* Activity:
Every line of the material below, from the top through the line with "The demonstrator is", should be reproduced exactly.

* Dataset content:
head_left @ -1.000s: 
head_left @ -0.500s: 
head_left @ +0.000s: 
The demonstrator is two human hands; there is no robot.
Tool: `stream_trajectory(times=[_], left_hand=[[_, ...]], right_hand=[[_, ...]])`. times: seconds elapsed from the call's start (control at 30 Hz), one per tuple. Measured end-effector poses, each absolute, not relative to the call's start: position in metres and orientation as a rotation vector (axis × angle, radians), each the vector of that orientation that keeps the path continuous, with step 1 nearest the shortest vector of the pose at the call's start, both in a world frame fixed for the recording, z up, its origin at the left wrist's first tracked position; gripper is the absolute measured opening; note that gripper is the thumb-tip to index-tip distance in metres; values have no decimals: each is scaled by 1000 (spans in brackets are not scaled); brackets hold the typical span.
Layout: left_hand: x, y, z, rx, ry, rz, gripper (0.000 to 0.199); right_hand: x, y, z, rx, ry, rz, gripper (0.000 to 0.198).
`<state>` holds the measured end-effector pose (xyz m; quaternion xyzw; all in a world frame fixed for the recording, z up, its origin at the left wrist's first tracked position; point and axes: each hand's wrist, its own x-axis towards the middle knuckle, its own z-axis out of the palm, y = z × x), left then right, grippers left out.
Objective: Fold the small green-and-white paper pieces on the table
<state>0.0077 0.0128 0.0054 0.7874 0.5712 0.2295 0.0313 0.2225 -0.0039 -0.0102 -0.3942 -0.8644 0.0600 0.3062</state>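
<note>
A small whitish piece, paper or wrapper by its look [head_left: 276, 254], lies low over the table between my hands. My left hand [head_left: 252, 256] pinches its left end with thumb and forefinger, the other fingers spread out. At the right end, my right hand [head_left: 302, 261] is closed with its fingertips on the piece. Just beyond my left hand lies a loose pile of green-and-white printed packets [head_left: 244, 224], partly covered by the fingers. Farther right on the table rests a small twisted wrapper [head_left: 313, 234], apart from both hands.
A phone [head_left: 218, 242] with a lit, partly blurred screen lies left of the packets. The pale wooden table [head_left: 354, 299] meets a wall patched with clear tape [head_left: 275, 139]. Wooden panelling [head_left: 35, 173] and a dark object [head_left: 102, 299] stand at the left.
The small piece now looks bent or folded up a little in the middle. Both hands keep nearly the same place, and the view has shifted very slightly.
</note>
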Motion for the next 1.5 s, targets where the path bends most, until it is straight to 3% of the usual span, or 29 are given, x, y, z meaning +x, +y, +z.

* Expected answer:
head_left @ -1.000s: 
head_left @ -0.500s: 
head_left @ +0.000s: 
The demonstrator is two human hands; there is no robot.

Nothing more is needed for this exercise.